Kyomi menatap ayahnya bingung, lalu sejurus kemudian ia berkata, "Oke, kurasa itu bagus."
"Sekarang makan dulu. Papa juga harus menyiapkan berkas untuk keperluan pekerjaan."
Nayaka memberikan nasi kotak kepada Kyomi. Untuk makanan, lidah putrinya terbiasa akan masakan khas Indonesia. Kyomi bisa makan nasi dengan kuah yang berlemak meski anak itu lebih menyukai olahan roti.
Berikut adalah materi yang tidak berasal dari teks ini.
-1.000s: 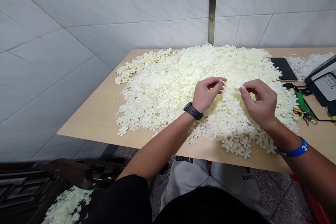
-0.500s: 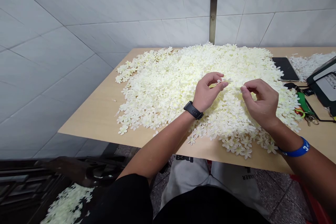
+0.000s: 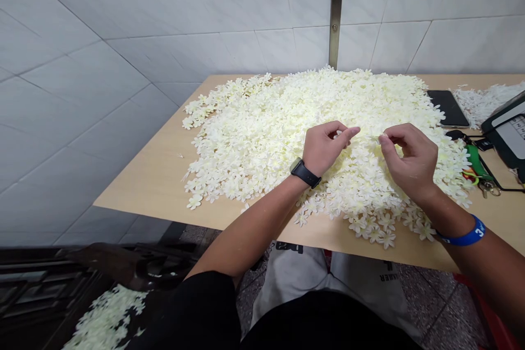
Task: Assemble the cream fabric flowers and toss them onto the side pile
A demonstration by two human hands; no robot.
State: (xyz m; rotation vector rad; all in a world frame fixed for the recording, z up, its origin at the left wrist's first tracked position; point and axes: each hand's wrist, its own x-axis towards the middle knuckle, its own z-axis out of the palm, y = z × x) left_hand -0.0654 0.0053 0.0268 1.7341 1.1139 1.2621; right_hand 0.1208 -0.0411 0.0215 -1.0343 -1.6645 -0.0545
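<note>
**Two hands over a heap of cream blossoms on the desk**

Head camera. A person's bare forearms reach out across a pale wooden desk (image 3: 139, 197). A broad heap of cream artificial blossoms (image 3: 254, 142) covers most of the desk's top and spills close to its near edge. The left hand (image 3: 324, 147), a black watch (image 3: 304, 173) on its wrist, hangs over the middle of the heap. Its grip is nearly together, thumb and forefinger closing around a pale bit too small to identify. The right hand (image 3: 410, 158), a blue wristband (image 3: 463, 238) on its wrist, is near it, also above the heap. Its grip is almost closed as well; whether it holds anything I cannot tell.

At the desk's far right corner lie a black phone (image 3: 449, 108) and a pile of white shreds (image 3: 488, 101). A black case (image 3: 506, 131) sits at the desk's right edge, with a green lanyard (image 3: 474, 161) and keys (image 3: 489, 188) beside it. Below the desk's near left corner, more loose blossoms (image 3: 104, 320) lie on a dark surface. A metal strip (image 3: 336, 11) runs up the white tile wall (image 3: 221, 22) behind the desk.
</note>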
Nayaka mengambil laptop miliknya, lalu membuka email masuk dan membacanya. Email itu sudah ia terima sebelum mereka kembali ke tanah air. Nayaka mengirimkan beberapa surat lamaran dulu sebelum ia kembali. Salah satunya ia mendapat tawaran sebagai staf di divisi pemasaran perusahaan Delano Jewerly.
"Besok, Kyomi tinggal sendiri enggak apa-apa, kan?" tanya Nayaka.
"Papa mau pergi tanpa Kyomi?"
"Papa harus membereskan rumah sewa sebelum kita tempati. Besok juga ada wawancara kerja secara langsung. Secepatnya Papa akan kembali. Untuk besok, kau boleh mengunakan ponsel."
Wajah Kyomi berubah cerah mendengar ucapan Nayaka. "Papa pergi saja. Kyomi akan jadi anak baik."
"Dasar anak-anak. Mendengar ponsel sudah begitu bersemangat."